Sir Thomas Erpingham I have had occasion to speak of. Henry Howard, Earl of Surrey, who was born in 1516 and beheaded on Tower Hill in 1554, had two houses at Norwich, one in Surrey Street and the other on Mousehold. Dr Caius, the founder of Caius College, Cambridge, was born here, as was also Sir John Fenn, editor of the famous " Paston Letters." More recently the old city has been the home of William Taylor, the German scholar, whose personal appearance and characteristics Borrow has described in " Lavengro "; of John Crome, the son of a journeyman weaver, who found in his native county the subjects of his greatest pictures; Sir James Smith, the founder of the Linnaean Society and author of the Flora Britannica; Harriet Martineau, who " left off darning stockings to take to literature "; John Sell Cotman, whose work is now represented in the art gallery of the Museum; Joseph John Gurney of Earlham, the large-hearted Quaker brother of Elizabeth Fry; and George Henry Borrow, the " Walking Lord of Gypsy Lore," who lived for several years in a little house still standing in Willow Lane.

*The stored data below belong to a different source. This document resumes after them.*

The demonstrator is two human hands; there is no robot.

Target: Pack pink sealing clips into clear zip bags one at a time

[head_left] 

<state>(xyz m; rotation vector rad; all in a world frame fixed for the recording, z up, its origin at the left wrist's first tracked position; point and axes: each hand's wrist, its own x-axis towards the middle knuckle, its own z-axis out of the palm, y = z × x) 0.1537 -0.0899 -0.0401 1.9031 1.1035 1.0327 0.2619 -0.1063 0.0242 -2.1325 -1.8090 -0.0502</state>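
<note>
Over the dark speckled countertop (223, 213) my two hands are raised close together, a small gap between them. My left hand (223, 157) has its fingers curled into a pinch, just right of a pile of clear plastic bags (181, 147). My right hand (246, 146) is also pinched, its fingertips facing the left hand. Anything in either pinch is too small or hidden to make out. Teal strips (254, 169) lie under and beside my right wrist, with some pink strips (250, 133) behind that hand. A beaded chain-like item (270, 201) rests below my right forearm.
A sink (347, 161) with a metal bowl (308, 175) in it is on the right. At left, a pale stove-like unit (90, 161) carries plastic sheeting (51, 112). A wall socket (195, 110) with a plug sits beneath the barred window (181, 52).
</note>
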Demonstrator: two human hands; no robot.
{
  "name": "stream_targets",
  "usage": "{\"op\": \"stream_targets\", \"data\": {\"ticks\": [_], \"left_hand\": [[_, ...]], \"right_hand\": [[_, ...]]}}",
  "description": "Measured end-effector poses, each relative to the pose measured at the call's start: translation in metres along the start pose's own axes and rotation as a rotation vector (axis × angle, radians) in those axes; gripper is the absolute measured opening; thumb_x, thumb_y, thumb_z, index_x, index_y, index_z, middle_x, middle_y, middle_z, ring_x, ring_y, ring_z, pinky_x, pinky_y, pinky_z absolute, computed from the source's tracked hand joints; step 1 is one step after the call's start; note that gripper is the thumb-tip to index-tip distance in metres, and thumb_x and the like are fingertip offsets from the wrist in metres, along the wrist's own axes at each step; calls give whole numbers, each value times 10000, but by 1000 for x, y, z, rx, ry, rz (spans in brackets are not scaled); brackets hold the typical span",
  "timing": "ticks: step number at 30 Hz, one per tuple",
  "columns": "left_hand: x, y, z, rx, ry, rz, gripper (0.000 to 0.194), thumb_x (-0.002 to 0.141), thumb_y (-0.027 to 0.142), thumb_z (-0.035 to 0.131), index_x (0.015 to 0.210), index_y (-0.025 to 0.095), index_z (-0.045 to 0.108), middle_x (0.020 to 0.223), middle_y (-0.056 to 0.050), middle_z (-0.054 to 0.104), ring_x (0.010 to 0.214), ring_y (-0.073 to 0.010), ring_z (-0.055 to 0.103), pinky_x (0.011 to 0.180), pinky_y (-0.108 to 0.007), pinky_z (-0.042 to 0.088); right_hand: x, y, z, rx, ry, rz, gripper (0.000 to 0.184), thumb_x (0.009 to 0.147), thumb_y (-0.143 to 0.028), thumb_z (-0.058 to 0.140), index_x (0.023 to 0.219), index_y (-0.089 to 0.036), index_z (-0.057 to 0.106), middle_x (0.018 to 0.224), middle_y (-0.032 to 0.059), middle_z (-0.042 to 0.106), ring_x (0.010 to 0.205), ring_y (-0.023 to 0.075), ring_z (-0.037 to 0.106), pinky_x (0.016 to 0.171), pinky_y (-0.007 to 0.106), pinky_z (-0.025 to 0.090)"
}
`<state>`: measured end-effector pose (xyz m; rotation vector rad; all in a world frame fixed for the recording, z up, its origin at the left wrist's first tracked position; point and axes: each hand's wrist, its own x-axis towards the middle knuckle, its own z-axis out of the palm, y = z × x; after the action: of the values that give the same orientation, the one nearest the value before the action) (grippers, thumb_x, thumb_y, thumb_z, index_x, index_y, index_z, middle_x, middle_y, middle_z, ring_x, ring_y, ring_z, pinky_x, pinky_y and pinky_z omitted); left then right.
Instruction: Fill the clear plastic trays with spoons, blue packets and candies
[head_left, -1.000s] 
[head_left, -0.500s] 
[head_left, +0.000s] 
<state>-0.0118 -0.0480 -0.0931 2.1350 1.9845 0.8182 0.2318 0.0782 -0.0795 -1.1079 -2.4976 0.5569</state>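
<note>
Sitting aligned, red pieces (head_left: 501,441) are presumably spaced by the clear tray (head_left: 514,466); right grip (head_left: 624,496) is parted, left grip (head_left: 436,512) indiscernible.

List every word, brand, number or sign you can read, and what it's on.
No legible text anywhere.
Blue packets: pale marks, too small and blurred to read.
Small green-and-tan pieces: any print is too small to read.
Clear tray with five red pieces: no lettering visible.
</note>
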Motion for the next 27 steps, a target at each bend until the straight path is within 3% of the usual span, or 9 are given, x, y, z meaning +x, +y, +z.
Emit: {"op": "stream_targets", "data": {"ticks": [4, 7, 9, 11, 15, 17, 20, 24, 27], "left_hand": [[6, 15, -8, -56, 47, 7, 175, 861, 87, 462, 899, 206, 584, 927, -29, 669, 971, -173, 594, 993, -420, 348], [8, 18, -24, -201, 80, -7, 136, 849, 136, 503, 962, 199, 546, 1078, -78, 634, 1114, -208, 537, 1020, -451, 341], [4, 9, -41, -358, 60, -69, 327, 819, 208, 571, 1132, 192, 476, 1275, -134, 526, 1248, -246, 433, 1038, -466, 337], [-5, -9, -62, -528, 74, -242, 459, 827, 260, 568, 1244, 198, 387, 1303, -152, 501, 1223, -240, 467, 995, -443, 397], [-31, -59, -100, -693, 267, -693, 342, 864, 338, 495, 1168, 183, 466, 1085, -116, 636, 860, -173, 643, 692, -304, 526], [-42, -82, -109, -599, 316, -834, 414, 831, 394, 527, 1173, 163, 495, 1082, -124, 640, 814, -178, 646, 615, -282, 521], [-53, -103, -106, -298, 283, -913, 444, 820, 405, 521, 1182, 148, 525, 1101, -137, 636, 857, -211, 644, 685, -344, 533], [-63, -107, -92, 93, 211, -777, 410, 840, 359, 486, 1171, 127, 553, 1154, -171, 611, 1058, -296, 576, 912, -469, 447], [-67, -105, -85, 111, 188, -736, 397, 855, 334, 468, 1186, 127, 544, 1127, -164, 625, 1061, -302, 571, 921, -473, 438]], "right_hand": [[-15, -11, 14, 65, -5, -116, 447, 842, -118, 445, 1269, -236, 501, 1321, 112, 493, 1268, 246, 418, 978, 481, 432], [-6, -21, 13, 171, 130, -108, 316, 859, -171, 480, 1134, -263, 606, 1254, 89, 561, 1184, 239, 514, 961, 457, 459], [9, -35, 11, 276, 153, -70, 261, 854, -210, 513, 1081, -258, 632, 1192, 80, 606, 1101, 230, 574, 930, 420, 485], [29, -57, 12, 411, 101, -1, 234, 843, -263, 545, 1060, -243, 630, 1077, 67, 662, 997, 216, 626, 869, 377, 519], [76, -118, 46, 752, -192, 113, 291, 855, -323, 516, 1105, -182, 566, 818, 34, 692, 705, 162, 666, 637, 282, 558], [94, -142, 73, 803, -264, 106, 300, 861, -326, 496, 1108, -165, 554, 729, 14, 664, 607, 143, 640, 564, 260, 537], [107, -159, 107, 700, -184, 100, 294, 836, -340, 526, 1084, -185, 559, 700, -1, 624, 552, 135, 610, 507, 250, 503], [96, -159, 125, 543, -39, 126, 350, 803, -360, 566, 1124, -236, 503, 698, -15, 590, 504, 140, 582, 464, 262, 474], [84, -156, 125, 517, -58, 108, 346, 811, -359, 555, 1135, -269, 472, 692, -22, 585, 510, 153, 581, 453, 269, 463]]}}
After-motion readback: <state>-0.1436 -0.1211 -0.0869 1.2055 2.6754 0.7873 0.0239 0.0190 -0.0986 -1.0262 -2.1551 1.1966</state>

If space permitted I might say a good deal about the Norwich inns, some of which are quaint and ancient buildings. The " Maid's Head" adjoins that open space in front of the Cathedral Gate called Tombland. It is believed that as long ago as 1287 there was an inn standing on the site of the present one. Whether this is true or not, there is no doubt that there was a " Mayde's Hedde " here in 1472, for John Paston, in announcing to his wife the approaching arrival of a friend in Norfolk, suggests that if " he tary at Norwich there whylys, it were best to setle hys horse at the Mayde's Hedde, and I shalbe content for ther expences." It was at the " Maid's Head " that certain officers of the Earl of Warwick's troops breakfasted on the morning of the fight with Kett's rebels on Mousehold. Some of the men who partook of that breakfast were dead before night, and were buried in St Simon's Churchyard, which is just opposite the inn. The church register contains the names of four of them, with the appended note that " thes 4 esquires weare slayne in the King's army on Mushold Heath."